Scan the lines below for the word "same". Copy each line you find it in.

## Provided records
┄┄┄┄┄┄

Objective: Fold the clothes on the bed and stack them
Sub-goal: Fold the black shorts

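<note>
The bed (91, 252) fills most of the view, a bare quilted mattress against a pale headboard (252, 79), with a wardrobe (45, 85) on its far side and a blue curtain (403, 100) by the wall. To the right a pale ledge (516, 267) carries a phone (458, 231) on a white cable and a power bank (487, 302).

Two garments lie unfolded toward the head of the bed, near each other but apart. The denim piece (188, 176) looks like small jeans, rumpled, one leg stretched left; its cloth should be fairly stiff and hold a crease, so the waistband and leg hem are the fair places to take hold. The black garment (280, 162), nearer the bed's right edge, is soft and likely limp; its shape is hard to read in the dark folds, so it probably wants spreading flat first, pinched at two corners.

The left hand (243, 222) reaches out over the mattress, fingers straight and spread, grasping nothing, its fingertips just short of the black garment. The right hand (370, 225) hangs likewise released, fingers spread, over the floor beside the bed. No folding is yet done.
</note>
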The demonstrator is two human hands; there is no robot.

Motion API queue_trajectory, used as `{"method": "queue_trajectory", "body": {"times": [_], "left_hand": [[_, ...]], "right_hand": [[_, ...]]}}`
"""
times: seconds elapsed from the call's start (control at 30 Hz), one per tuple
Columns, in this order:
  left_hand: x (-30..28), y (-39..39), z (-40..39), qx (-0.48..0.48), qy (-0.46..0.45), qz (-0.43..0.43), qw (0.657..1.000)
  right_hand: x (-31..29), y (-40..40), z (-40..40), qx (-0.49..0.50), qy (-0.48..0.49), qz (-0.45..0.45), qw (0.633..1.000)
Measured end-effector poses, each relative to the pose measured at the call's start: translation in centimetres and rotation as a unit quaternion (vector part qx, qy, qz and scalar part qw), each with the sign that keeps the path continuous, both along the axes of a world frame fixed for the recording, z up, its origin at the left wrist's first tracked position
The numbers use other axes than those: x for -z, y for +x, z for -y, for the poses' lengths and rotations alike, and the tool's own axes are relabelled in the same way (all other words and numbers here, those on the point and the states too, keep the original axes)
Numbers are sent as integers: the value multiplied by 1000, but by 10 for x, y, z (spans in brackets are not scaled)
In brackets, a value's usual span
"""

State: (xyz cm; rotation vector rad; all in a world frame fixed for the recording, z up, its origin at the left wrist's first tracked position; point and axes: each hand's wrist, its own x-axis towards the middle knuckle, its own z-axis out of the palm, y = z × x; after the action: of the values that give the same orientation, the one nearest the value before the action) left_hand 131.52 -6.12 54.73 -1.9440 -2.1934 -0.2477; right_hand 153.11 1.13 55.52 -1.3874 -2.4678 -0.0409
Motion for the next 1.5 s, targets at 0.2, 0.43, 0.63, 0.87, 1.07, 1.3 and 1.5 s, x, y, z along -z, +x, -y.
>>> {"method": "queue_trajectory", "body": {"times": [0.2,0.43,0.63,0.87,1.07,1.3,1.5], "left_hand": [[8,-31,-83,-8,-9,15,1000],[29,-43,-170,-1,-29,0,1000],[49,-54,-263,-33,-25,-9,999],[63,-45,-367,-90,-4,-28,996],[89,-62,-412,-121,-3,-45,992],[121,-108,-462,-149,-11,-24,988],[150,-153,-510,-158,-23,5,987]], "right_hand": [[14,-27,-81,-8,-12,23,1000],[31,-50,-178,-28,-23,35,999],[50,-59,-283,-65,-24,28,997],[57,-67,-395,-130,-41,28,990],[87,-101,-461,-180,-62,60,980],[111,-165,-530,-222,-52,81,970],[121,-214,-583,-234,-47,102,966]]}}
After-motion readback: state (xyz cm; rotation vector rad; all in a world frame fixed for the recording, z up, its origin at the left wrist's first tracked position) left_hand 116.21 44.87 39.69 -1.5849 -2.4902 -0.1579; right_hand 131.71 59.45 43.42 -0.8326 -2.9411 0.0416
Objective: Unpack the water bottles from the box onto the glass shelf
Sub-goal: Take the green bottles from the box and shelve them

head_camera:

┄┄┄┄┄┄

## Exercise output
The numbers use other axes than those: x for -z, y for +x, z for -y, for the poses' lengths and rotations alike, and the tool's own axes are relabelled in the same way (all other words and numbers here, those on the point and the states too, keep the original axes)
State: (xyz cm; rotation vector rad; all in a world frame fixed for the recording, z up, its origin at the left wrist's first tracked position; point and axes: each hand's wrist, its own x-axis towards the middle knuckle, its own z-axis out of the palm, y = z × x; after the action: of the values that give the same orientation, the one nearest the value before the action) left_hand 131.52 -6.12 54.73 -1.9440 -2.1934 -0.2477; right_hand 153.11 1.13 55.52 -1.3874 -2.4678 -0.0409

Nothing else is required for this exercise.